Every line of the data must be retyped exactly as it stands.

**Input data:**
_____

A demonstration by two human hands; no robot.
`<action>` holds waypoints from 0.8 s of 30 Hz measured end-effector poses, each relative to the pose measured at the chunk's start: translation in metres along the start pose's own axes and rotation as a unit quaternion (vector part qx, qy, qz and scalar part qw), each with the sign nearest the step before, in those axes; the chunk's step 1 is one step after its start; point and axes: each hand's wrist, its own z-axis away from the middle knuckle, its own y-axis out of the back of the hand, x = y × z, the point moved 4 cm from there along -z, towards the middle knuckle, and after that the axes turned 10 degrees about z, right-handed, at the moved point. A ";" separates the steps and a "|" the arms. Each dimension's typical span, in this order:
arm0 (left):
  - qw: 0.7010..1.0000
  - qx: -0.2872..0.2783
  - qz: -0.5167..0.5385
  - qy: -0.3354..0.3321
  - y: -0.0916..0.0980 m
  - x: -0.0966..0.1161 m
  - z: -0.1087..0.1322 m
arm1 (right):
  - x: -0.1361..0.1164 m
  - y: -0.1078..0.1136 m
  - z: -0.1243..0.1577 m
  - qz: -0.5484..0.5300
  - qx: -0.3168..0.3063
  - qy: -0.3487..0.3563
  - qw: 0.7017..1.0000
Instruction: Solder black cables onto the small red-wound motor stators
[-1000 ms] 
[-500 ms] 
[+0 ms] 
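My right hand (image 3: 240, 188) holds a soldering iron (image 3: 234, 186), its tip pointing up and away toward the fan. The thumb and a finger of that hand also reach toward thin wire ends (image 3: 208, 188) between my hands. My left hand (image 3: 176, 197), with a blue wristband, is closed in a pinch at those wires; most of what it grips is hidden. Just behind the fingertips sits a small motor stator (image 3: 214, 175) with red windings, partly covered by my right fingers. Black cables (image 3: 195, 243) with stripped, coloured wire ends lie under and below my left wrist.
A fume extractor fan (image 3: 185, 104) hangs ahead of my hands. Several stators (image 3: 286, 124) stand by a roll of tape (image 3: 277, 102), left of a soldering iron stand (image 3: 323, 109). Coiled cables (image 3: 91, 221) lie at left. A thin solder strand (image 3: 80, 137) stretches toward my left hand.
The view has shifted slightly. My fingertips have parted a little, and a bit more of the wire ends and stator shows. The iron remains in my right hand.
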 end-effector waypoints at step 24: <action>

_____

**Answer:**
A demonstration by two human hands; no robot.
`<action>` holds waypoints from 0.8 s of 30 Hz measured end-effector poses, each relative to the pose measured at the chunk's start: translation in metres along the start pose's own axes and rotation as a unit quaternion (vector part qx, qy, qz and scalar part qw), each with the sign nearest the step before, in those axes; the chunk's step 1 is one step after its start; point and axes: each hand's wrist, its own z-axis away from the middle knuckle, its own y-axis out of the back of the hand, x = y × z, the point moved 4 cm from there along -z, towards the middle knuckle, and after that the axes turned 10 degrees about z, right-handed, at the moved point. A ";" separates the steps and a "|" the arms. Each dimension's typical span, in this order:
arm0 (left):
  - qw: 0.7010..1.0000
  - qx: -0.2872..0.2783
  - qz: -0.5167..0.5385
  - qy: -0.3354..0.3321
  - y: -0.0916..0.0980 m
  - x: -0.0966..0.1161 m
  - z: -0.1087..0.1322 m
arm1 (right):
  - x: -0.1361..0.1164 m
  - y: -0.1078..0.1136 m
  - z: -0.1243..0.1577 m
  - qz: -0.5484..0.5300
  - qx: -0.3168..0.3063
  - qy: -0.3487..0.3563
  - qw: 0.7017..1.0000
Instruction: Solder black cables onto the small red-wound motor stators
[-1000 ms] 
[-500 ms] 
[+0 ms] 
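My right hand (image 3: 240, 188) holds a soldering iron (image 3: 234, 186), its tip pointing up and away toward the fan. The thumb and a finger of that hand also reach toward thin wire ends (image 3: 208, 188) between my hands. My left hand (image 3: 176, 197), with a blue wristband, is closed in a pinch at those wires; most of what it grips is hidden. Just behind the fingertips sits a small motor stator (image 3: 214, 175) with red windings, partly covered by my right fingers. Black cables (image 3: 195, 243) with stripped, coloured wire ends lie under and below my left wrist.
A fume extractor fan (image 3: 185, 104) hangs ahead of my hands. Several stators (image 3: 286, 124) stand by a roll of tape (image 3: 277, 102), left of a soldering iron stand (image 3: 323, 109). Coiled cables (image 3: 91, 221) lie at left. A thin solder strand (image 3: 80, 137) stretches toward my left hand.
The view has shifted slightly. My fingertips have parted a little, and a bit more of the wire ends and stator shows. The iron remains in my right hand.
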 end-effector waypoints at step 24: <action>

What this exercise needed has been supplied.